• **WHAT NEEDS TO BE DONE**
From the entries that follow, reproduce exactly and only the lines from the line with "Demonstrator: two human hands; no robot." to the line with "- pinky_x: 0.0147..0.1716", endpoints included.

• **EXTRACTED INFORMATION**

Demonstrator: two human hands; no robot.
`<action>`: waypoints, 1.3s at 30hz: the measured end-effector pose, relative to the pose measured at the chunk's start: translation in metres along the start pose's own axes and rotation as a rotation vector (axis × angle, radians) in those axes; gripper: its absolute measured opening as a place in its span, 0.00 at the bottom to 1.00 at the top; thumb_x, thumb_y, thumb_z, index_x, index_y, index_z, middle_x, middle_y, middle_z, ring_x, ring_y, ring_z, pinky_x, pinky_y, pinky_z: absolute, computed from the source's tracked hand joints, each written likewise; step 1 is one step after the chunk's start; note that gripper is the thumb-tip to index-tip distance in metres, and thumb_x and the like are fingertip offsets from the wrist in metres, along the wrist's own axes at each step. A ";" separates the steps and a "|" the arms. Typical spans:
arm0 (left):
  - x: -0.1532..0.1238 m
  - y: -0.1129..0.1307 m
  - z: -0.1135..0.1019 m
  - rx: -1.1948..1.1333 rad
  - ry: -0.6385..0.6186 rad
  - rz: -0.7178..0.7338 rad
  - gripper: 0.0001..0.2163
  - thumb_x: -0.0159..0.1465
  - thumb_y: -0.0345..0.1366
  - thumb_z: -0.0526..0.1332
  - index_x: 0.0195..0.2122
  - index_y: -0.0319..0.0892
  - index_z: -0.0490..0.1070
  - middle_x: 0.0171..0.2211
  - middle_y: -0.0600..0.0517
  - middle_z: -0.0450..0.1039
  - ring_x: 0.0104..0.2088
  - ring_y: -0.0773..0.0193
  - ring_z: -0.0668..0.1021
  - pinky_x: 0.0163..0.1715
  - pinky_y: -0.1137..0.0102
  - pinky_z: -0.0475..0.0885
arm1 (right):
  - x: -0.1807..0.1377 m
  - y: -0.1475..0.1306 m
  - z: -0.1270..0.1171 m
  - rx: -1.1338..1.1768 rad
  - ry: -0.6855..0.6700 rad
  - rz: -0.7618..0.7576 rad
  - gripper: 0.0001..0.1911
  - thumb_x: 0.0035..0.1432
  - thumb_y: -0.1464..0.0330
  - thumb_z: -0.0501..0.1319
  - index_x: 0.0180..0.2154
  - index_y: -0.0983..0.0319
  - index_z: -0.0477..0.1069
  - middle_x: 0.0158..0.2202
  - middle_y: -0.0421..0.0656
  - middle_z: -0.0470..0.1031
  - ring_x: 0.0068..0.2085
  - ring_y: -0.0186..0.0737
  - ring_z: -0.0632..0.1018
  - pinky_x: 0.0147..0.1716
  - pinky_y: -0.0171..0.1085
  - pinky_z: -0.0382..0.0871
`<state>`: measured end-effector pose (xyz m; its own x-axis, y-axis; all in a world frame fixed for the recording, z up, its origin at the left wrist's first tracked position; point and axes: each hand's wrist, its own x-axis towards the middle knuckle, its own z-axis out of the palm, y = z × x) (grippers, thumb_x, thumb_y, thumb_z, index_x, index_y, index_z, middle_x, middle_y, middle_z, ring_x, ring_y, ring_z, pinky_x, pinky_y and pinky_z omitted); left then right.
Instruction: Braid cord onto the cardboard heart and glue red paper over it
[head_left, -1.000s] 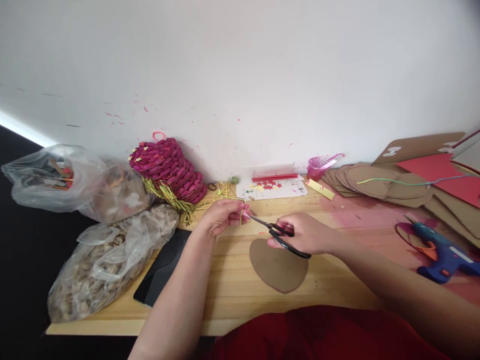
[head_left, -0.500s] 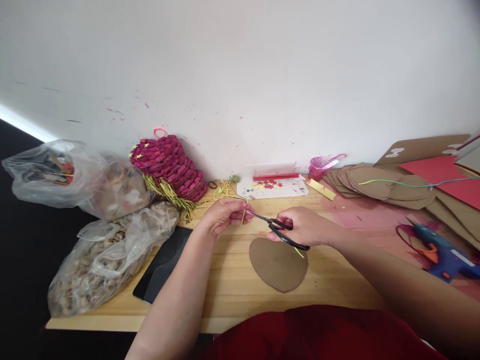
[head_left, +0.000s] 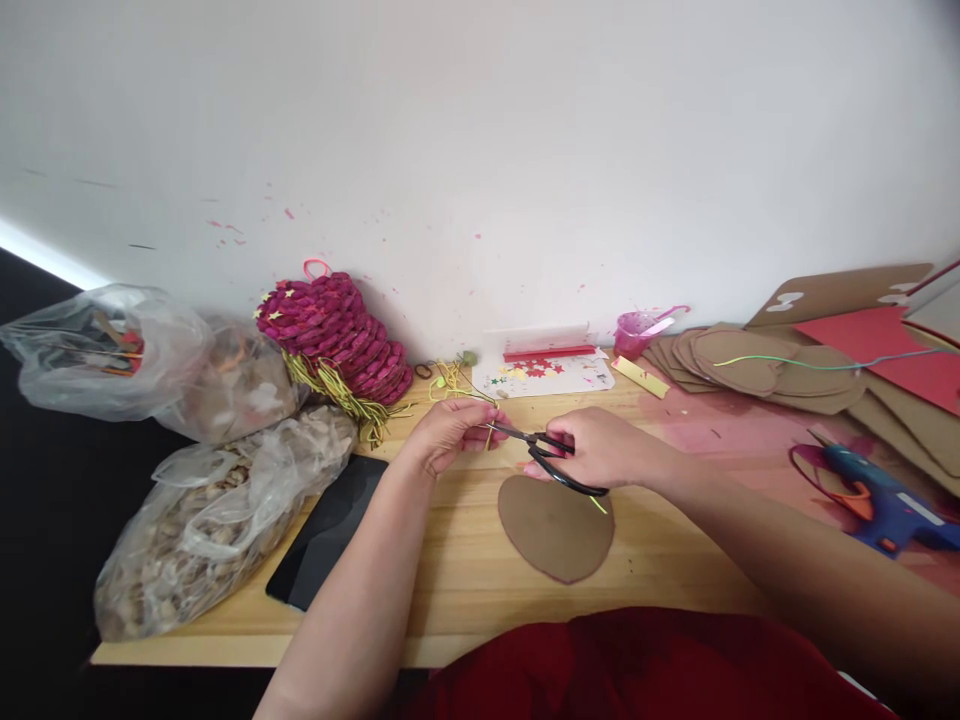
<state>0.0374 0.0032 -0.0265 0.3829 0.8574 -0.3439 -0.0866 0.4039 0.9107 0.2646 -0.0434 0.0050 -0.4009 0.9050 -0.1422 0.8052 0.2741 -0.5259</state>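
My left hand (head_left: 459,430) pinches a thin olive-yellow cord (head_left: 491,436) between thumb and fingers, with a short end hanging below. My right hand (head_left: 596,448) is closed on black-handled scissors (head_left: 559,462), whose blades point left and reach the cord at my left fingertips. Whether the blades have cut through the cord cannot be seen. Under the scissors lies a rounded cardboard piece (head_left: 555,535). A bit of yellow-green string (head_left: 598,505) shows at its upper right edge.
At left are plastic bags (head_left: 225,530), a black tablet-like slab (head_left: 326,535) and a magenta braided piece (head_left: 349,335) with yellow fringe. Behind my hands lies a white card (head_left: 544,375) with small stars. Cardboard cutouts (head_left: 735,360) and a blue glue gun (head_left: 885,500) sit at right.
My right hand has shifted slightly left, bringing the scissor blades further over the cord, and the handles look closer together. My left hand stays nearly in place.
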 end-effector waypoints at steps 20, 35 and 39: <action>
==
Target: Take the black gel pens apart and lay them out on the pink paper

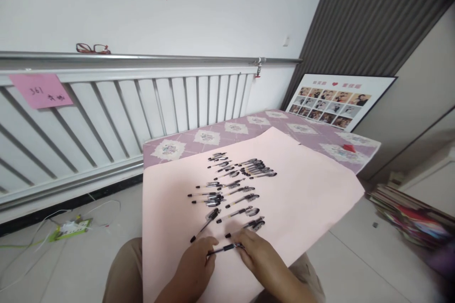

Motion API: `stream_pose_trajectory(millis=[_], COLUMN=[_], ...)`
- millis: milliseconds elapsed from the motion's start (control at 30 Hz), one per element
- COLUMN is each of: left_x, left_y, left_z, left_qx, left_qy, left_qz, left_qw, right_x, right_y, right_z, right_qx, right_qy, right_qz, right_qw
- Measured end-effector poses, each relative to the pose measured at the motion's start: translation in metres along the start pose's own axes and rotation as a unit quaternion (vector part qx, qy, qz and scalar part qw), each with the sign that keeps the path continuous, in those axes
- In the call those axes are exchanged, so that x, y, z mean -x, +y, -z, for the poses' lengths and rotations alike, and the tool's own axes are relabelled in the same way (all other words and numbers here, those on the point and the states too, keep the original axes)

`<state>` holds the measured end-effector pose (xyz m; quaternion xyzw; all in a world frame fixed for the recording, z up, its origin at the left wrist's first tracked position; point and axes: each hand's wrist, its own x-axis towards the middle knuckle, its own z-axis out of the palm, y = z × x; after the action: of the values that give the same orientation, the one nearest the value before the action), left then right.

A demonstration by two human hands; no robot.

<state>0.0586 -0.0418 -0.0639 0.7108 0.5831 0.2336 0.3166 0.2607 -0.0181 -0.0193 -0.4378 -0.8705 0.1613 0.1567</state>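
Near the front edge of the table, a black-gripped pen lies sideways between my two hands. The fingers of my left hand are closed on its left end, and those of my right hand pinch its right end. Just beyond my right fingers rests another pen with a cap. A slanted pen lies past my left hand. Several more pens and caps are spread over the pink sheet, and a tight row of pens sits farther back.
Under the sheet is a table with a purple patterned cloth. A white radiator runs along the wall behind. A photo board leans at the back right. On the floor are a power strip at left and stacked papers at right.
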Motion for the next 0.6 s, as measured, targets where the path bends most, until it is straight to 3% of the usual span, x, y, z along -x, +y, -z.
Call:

• **COMPLETED EXERCISE**
Demonstrator: two human hands; no robot.
`<action>`: waypoints, 1.3s at 30hz: the measured end-effector pose, relative to the pose measured at the chunk's start: translation in metres along the start pose's own axes and rotation as a rotation vector (axis × angle, radians) in those axes; gripper: its absolute measured opening as a place in its span, 0.00 at the bottom to 1.00 at the top; thumb_x, thumb_y, thumb_z, index_x, index_y, index_z, middle_x, middle_y, middle_z, ring_x, ring_y, ring_z, pinky_x, pinky_y, pinky_z: absolute, computed from the source's tracked hand joints, each written likewise; step 1 is one step after the chunk's start; note that gripper is the thumb-tip to index-tip distance in metres, and thumb_x and the like are fingertip offsets from the wrist in metres, along the wrist's own axes at each step. A ";" separates the steps and a "|" the arms. Typical spans:
arm0 (left):
  - x: -0.1532..0.1238 m
  - y: -0.1129..0.1307 m
  - z: -0.1135..0.1019 m
  - rx: -1.1948..1.1333 rad
  - ry: -0.6385..0.6186 rad
  - rz: -0.7178..0.7338 rad
  - gripper: 0.0001..0.2163
  - thumb_x: -0.0159..0.1465
  - thumb_y: -0.0345..0.1366
  - thumb_z: -0.0526..0.1332
  - index_x: 0.0195..0.2122
  - index_y: -0.0319..0.0892
  - index_z: -0.0490..0.1070
  - middle_x: 0.0171..0.2211
  - middle_y: -0.0600..0.0517
  - middle_z: -0.0450..0.1039
  - ring_x: 0.0104..0.2088
  - ring_y: -0.0773..0.0193
  - ring_z: -0.0668..0.1021
  - pinky_x: 0.0163..0.1715
  - pinky_y: -0.1137..0.0102
  - pinky_z: -0.0475..0.0885
arm1 (right):
  - x: -0.1807..0.1377 m
  - y: -0.1475..0.1306 m
  - z: -0.1270..0.1171 m
  - rx: -1.1338..1.1768 rad
  - ry: -0.6855..0.6700 rad
  - rz: -0.7618..0.7576 rad
  - gripper: 0.0001..0.1911
  - thumb_x: 0.0035..0.1432
  - thumb_y: -0.1464..0.0330
  - thumb_z: -0.0501..0.1319
  - index_x: 0.0180..0.2154
  - index_y: -0.0983..0.0319
  - index_z: -0.0477..0.1069
  - middle_x: 0.0158..0.2202
  - middle_y: -0.0421..0.0656
  - middle_z: -0.0470..0.1031
  - ring_x: 0.0068..0.2085
  - ring_y: -0.0186..0.0737
  - ring_z: -0.0632..0.1018
  - pinky_x: 0.0147..0.1716

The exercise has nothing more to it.